LOS ANGELES (AdAge.com) -- Billy Campbell, the former president of Discovery Networks and a longtime TV executive who did stints at Miramax Television, CBS and ABC, is shifting his focus from the living room to the mall. This week Mr. Campbell was named president of Akoo International, a digital out-of-home media company primarily based in food courts at 180 malls and universities in 62 of the country's top markets.
Digital out-of-home media has recently seen a recent frenzy of out-of-home industry acquisitions, mergers and major in-store content plays by retailers like Starbucks and Walmart.
Akoo's ad-supported Akoo Social Television network plays music videos, artist interviews and original content, encouraging viewers to interact with the network in real time using their mobile phones. It has worked with advertisers like Microsoft Xbox 360, McDonald's, Verizon, Best Buy, 20th Century Fox and Clear Wireless to create interactive versions of their 30-second TV spots, integrating call-to-action messages and custom overlays that play on top of content.

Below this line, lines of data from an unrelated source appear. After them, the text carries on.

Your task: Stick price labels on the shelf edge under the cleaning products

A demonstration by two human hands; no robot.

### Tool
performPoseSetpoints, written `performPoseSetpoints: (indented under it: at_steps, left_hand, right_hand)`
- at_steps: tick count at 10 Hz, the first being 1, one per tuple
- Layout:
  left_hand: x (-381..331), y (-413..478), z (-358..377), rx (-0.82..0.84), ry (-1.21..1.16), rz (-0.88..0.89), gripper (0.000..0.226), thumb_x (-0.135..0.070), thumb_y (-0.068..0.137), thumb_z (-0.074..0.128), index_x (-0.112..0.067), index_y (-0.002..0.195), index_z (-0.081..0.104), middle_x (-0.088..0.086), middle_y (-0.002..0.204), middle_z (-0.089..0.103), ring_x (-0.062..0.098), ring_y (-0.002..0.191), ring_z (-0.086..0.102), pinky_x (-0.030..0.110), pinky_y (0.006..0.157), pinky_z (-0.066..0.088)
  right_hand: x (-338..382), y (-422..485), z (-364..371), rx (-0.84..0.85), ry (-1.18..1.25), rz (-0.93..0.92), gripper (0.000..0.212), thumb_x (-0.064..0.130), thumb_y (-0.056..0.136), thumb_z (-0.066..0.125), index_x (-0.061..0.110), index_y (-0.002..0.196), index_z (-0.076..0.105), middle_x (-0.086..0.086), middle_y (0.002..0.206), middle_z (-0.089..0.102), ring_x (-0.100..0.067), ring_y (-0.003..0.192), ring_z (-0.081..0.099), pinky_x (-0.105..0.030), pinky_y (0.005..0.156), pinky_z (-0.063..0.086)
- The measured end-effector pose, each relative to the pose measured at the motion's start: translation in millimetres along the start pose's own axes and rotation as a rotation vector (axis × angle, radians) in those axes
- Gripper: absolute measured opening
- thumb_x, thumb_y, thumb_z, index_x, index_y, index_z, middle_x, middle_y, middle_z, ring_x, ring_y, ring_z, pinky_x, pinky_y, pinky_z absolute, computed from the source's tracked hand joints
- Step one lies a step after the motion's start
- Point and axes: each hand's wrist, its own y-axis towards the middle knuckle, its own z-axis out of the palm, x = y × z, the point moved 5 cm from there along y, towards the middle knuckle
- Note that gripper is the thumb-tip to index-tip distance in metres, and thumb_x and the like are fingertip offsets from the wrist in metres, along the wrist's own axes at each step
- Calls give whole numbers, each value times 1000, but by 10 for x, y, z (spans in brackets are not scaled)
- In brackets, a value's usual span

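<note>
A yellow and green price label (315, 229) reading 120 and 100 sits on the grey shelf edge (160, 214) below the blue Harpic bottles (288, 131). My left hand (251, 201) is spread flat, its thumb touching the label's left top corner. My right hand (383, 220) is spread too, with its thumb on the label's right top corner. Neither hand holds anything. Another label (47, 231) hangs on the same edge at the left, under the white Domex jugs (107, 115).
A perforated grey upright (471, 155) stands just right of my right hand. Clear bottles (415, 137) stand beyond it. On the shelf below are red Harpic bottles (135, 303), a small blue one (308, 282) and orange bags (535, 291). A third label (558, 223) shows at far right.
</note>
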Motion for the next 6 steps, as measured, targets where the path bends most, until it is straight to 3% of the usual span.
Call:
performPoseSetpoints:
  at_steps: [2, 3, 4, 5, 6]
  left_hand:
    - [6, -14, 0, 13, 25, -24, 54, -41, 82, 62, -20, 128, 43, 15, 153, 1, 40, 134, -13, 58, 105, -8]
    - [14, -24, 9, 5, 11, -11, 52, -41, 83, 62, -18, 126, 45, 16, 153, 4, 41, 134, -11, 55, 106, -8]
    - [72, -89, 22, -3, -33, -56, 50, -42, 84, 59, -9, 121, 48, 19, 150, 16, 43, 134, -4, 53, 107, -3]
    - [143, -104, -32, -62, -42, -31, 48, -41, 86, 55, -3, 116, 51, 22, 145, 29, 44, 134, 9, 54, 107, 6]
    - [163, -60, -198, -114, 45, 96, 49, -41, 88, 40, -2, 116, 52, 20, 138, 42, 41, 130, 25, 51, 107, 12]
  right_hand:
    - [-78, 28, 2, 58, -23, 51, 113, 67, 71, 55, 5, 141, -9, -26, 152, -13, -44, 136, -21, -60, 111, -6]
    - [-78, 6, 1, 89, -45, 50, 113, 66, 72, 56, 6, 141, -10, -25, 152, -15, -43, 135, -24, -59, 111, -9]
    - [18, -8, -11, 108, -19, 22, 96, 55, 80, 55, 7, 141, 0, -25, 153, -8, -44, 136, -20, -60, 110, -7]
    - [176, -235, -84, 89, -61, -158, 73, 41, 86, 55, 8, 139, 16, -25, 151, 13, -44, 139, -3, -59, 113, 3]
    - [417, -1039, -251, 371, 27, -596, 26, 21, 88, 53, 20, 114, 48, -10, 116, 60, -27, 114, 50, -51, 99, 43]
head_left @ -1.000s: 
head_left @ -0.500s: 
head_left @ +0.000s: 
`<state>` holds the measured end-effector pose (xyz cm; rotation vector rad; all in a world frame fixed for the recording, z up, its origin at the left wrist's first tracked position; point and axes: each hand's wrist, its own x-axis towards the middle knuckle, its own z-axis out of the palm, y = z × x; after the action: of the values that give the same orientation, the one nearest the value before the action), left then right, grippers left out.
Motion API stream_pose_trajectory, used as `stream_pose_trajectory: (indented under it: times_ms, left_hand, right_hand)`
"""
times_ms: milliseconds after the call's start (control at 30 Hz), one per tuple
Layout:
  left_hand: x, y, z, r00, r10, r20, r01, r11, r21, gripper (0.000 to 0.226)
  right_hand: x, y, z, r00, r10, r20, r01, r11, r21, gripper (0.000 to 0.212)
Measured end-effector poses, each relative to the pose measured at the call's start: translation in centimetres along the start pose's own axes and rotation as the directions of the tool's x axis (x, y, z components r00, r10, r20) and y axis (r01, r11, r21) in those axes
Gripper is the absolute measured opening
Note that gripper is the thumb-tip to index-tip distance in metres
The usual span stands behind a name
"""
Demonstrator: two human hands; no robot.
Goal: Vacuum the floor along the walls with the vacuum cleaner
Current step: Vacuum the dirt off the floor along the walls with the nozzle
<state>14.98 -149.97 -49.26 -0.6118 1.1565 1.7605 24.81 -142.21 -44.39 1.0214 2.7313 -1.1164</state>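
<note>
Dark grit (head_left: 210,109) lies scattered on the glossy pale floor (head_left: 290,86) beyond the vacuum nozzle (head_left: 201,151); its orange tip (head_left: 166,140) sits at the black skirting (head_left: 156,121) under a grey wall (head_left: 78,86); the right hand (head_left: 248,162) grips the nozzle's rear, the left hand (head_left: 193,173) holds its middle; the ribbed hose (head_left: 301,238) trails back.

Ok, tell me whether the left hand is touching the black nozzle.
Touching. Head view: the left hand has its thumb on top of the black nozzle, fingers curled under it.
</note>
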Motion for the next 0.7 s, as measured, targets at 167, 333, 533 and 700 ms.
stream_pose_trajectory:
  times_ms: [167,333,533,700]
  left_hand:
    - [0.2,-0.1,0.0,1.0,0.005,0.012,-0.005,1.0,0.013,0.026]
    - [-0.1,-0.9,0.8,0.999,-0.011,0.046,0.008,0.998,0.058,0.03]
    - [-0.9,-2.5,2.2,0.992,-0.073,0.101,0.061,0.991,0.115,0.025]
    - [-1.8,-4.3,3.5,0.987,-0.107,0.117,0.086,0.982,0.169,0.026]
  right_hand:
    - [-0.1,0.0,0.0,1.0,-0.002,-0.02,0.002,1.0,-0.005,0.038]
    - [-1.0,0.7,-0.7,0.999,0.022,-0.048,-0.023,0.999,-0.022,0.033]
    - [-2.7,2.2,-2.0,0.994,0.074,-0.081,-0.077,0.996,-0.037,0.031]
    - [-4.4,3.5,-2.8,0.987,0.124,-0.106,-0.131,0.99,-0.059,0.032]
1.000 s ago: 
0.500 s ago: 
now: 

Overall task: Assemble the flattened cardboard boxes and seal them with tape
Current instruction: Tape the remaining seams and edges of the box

During his five-year tenure as president of Discovery Networks, Mr. Campbell oversaw the Discovery Channel, TLC and Animal Planet as well as the launch and production of popular franchises like "Deadliest Catch," "Dirty Jobs," "Mythbusters," "Planet Earth" and "Jon & Kate Plus 8." Since leaving Discovery in early 2007 after David Zaslav took the reins at the parent company, Discovery Communications, Mr. Campbell has been serving on the boards of education-based social network ePals and radio company Citadel as well as consulting for Royal Caribbean cruises. He also recently produced a musical version of "Robin and the Seven Hoods" that premiered this summer in San Diego and is being prepped for a trip to Broadway next year. But getting back to programming was always a priority.
"The reason I loved my involvement with content and programming is I love storytelling," Mr. Campbell said. "I love programming and I love that strategy and I love that interaction with the audience. One of the things besides the technology and engagement level of Akoo was the symbiotic relationship it has with its audience. I think the programming opportunities are endless."
Mr. Campbell's time at Discovery, during which revenue grew to $1.2 billion from $680 million, caught Akoo's attention. "We're really excited to see somebody with the background Billy brings in as an executive with his passion and excitement about programming," said Niko Drakoulis, Akoo's founder and CEO. "He's done a great job in developing some shows known all over the world."
Despite all the mergers and acquisitions in digital out-of-home media, Mr. Campbell said he thinks Akoo can grow organically with the footprint it's got.
"If we don't grow another ounce or another inch in terms of distribution for the next year I have absolutely no problem with that," he said. "We're reaching about 70% of the country, including college students, in 55 of the top 56 DMAs and last month we reached 91 million people. I've got plenty of eyeballs coming in. Now it's just building those partnerships and making sure those relationships work for both parties."